§ DATASET SECTION:
————

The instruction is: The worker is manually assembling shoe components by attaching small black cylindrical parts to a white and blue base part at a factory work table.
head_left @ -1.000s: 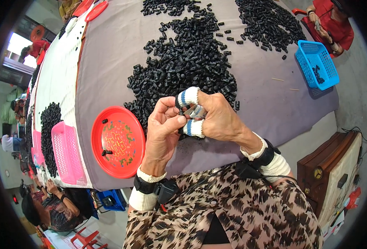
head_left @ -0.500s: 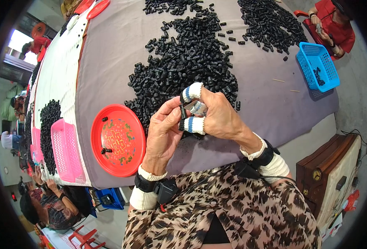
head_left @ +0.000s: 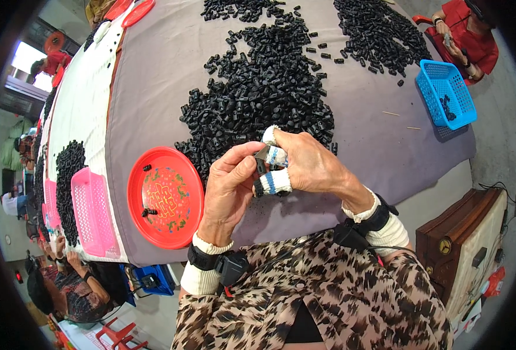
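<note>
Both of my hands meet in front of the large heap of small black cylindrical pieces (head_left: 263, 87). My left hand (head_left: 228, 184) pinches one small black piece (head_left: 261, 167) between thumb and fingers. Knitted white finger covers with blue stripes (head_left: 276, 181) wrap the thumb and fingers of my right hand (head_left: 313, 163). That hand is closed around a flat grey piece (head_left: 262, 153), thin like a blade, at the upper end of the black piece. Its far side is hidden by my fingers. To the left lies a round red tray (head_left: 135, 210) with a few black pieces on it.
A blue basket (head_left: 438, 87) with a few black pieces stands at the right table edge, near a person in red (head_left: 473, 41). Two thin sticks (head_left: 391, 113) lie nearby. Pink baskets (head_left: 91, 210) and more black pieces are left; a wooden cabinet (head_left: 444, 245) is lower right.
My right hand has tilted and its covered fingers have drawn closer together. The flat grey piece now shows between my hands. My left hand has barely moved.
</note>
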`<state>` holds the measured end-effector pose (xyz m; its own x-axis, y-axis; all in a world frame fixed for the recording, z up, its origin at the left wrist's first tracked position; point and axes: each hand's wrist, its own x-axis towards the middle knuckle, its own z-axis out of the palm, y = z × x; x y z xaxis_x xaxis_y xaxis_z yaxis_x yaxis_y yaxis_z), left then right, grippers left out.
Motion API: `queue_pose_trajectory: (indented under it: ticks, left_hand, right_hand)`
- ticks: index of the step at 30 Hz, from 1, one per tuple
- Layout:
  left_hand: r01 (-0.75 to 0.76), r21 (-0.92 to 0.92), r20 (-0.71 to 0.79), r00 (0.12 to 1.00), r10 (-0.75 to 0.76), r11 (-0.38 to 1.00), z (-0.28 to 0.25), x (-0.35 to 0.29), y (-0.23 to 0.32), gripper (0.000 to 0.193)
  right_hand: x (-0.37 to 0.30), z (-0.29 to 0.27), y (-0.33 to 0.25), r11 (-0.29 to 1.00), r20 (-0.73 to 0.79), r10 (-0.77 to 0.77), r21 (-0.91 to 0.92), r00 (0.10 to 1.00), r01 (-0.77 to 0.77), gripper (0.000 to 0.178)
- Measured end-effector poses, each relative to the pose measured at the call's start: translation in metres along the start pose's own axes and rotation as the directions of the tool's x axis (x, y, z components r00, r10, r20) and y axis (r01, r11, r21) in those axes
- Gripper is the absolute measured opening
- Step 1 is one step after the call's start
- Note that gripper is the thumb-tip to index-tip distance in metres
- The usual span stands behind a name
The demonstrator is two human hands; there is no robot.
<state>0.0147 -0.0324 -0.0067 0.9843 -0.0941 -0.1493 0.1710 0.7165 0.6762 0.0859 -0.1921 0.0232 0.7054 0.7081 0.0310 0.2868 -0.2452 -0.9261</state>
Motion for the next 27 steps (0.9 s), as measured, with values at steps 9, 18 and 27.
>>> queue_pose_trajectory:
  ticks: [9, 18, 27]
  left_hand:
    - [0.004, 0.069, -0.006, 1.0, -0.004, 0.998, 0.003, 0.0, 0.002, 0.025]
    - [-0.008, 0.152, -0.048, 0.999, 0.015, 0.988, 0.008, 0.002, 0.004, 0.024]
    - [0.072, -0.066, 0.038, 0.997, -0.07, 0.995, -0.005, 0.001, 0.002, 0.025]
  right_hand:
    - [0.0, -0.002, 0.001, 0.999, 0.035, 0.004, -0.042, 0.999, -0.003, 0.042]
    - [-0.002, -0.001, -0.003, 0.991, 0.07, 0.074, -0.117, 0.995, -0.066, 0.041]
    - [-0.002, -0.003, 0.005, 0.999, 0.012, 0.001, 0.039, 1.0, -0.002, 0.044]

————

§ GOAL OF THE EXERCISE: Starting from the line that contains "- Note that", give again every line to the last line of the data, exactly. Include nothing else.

§ TASK RESULT:
- Note that gripper is the thumb-tip to index-tip distance in metres
- The usual span stands behind a name
The demonstrator is two human hands; there is no robot.
<state>0.0147 -0.0324 -0.0067 0.9843 -0.0941 -0.1493 0.1710 0.7165 0.6762 0.0859 -0.1921 0.0232 0.7054 0.7081 0.0310 0.2868 -0.2452 -0.9261</state>
Motion for the next 27 steps (0.9 s), as measured, with values at steps 9, 18 and 27.
>>> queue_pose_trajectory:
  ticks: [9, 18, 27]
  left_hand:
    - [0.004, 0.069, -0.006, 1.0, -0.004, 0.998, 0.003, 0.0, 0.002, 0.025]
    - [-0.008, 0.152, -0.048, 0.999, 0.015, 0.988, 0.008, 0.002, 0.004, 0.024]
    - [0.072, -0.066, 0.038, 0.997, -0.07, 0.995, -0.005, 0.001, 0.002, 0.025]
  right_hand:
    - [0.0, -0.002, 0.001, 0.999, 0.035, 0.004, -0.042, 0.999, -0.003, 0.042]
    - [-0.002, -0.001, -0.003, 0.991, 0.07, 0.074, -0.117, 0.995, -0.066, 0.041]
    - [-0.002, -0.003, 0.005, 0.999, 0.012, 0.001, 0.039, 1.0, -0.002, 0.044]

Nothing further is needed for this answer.